#### About this task
The material below holds a span beginning at the line with "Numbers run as" and ending at the line with "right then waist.". Quote that span exactly, both ends included, and only that span.
────────────────
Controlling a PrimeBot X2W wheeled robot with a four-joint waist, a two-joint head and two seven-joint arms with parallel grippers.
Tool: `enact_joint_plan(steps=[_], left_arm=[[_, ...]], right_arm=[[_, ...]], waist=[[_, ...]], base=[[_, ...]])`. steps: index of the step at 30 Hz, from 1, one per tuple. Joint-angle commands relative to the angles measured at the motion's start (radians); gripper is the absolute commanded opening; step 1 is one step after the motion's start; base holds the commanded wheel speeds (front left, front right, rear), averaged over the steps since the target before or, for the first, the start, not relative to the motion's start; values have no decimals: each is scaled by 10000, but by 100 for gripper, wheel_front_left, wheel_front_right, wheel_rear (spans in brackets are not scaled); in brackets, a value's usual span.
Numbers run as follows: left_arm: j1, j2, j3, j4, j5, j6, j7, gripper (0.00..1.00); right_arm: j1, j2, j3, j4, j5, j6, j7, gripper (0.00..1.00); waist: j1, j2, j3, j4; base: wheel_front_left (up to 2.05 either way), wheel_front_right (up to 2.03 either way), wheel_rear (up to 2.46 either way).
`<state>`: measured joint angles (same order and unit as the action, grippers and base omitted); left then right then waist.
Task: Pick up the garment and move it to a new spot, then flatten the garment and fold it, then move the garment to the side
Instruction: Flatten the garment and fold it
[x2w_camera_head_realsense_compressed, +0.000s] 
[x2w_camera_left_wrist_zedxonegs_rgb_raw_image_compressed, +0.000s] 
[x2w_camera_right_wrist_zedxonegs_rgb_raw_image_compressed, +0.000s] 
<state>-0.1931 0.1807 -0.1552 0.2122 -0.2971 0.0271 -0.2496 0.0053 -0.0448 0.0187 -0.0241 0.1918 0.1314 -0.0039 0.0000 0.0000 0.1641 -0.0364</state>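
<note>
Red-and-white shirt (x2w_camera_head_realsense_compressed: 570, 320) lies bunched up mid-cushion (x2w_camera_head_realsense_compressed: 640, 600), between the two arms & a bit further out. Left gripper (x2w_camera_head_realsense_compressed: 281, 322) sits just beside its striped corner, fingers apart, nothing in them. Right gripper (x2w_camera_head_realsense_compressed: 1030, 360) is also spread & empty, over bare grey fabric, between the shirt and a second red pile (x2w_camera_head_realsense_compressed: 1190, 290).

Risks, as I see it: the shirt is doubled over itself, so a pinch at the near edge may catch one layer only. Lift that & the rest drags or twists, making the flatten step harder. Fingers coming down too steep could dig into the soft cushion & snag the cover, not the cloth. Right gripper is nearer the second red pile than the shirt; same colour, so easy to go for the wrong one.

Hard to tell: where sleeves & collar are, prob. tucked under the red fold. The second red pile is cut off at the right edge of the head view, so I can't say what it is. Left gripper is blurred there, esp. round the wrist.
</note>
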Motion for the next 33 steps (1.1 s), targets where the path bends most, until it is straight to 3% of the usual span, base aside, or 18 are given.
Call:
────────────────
#### Exercise answer
Numbers run as follows: left_arm: j1, j2, j3, j4, j5, j6, j7, gripper (0.00..1.00); right_arm: j1, j2, j3, j4, j5, j6, j7, gripper (0.00..1.00); waist: j1, j2, j3, j4; base: wheel_front_left (up to 2.05 either way), wheel_front_right (up to 2.03 either way), wheel_rear (up to 2.46 either way).
`<state>`: measured joint angles (same order and unit as the action, grippers and base omitted); left then right then waist.

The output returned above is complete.